Which means that some pieces have to be turned halfway thru the slicing process.
I also like my bacon crispy, so I cook it longer than most.
I really don't have an answer for you, maybe you just got a tough piece of meat to begin with.
Al


----------



## TomKnollRFV

I'm thinking Al is right, you did every thing per procedure, some times you just get skunked on the cut. Unless this is magically tied to not being hot smoked to the IT of 145f or some thing at low and slow <but bacon is largely fat..so I would think this isn't the case>..

Got me stumped. I know bacon can be chewy, but never heard of it as tough!


----------



## Medina Joe

My last batch was like that. More meat then fat. So I made it extra Crispy


----------



## daveomak

Meat texture can depend on processing at the slaughter house....  From my understanding, the "attitude" of the animal plays an important role in tenderness...  wild and excited vs. calm and relaxed...  whether the meat was allowed to go through rigor mortise or not, is important also....
When I "dry rub cure" my bacon, I prefer to bake it on a wire rack at 325F in the oven..
Like Al, I prefer to slice across the grain...  I have had tough bacon from slicing with the grain...  
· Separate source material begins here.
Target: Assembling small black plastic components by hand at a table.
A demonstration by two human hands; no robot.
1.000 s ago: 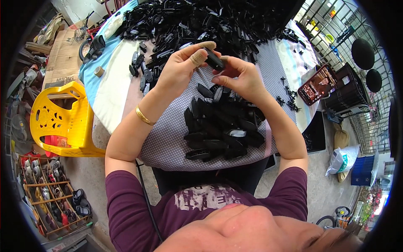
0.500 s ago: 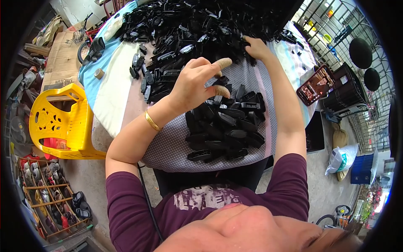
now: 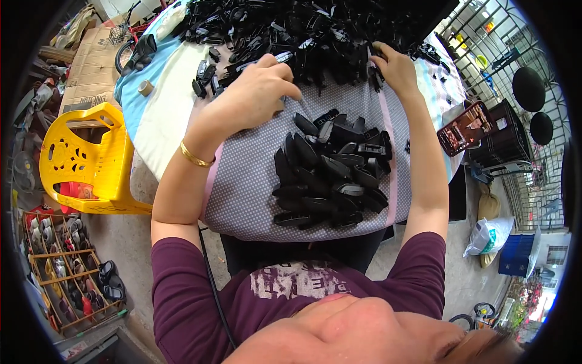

As for soaking to reduce the saltiness....  If you applied 1.75% kosher salt and 1.1 gms per pound of cure#1, you should not be able to taste any salt...  Even 2% salt should be barely noticeable..


----------



## Bearcarver

I would have to fault either the Hog itself, or like Dave said (The processing), or the fact that you sliced it thick.
Naturally the thicker you slice it the tougher it will be to chew.

I say this because I have sliced my Bacons in every direction on the compass, and it has never meant a thing.
I slice it in the best direction for the appearance of the slices. I never worry about "with the grain" or "Across the grain".

Bear


----------



## browneyesvictim

I will tend to agree with everyone saying, its likely just the quality of the hog you got.
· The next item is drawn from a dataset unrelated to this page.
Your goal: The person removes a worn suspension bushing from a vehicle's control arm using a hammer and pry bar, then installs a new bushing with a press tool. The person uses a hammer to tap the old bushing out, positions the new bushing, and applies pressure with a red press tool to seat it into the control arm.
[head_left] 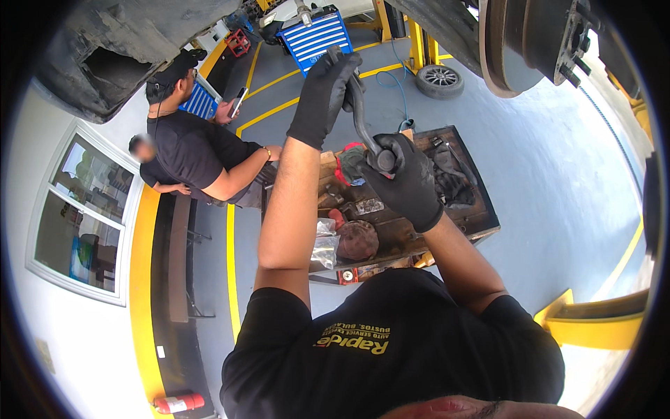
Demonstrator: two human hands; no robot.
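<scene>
Grip of the gloved left hand [324, 101] is closed around the upper part of a curved dark metal bar [361, 120], and its rounded lower end [386, 160] is clasped by the gloved right hand [406, 183], so that the bar is held at a slant above the counter [395, 241]. Control could be lost, it is judged, if grease is carried on either surface, since a smooth, bent shape is easily rolled within the fingers. Were the right grip slackened, the bulkier lower end could be dropped onto the plastic bags [324, 244] and loose parts below. The co-worker [199, 153] at the left could be struck if the bar were swung widely to that side. As for the hold itself, no wide gap is shown in either grip: the shaft is wrapped by the left fingers, while the lower end is enclosed by the right thumb and fingers, with its face left exposed. How firmly it is squeezed cannot be told, and the upper part is partly hidden by the left hand.
</scene>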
After curing and you rinsed, you let it dry out in the refer for 2 days (as you should), but I have learned from a few of the experts around here that extending that aging and drying step even longer than that drastically improves the taste and texture of bacon. I'm convinced of that now. Made a huge difference in the "melt in your mouth" tenderness of my bacon.


----------



## Mattyt7

SmokinAl said:


> I'm a bit OCD, but I always slice mine against the grain.
> Which means that some pieces have to be turned halfway thru the slicing process.
> I also like my bacon crispy, so I cook it longer than most.
> I really don't have an answer for you, maybe you just got a tough piece of meat to begin with.
> Al



Next time I’ll try to cut against the grain. This might not have been the only thing working against me this time, but it probably would have helped.




Medina Joe said:


> My last batch was like that. More meat then fat. So I made it extra Crispy



I noticed this in my slab too, that the meat to fat ratio didn’t seem like what I’ve gotten in the past or in store bought bacon. That may have been part of it.


----------



## DrewJ

I wonder if you were wanting to salvage this batch if a sous vide bath would tenderize it for you? I was browsing Serious Eats and ran across this article on sous vide bacon.


----------



## tallbm

Hi there and welcome!

Was the skin still on the pork belly?  Would that maybe the the extra hard part or is it hard all over?


----------



## Mattyt7

tallbm said:


> Hi there and welcome!
> 
> Was the skin still on the pork belly?  Would that maybe the the extra hard part or is it hard all over?


No skin. I’ve only cooked up about a dozen slices or so (maybe a pound), but so far they are all pretty tough to bite through.


----------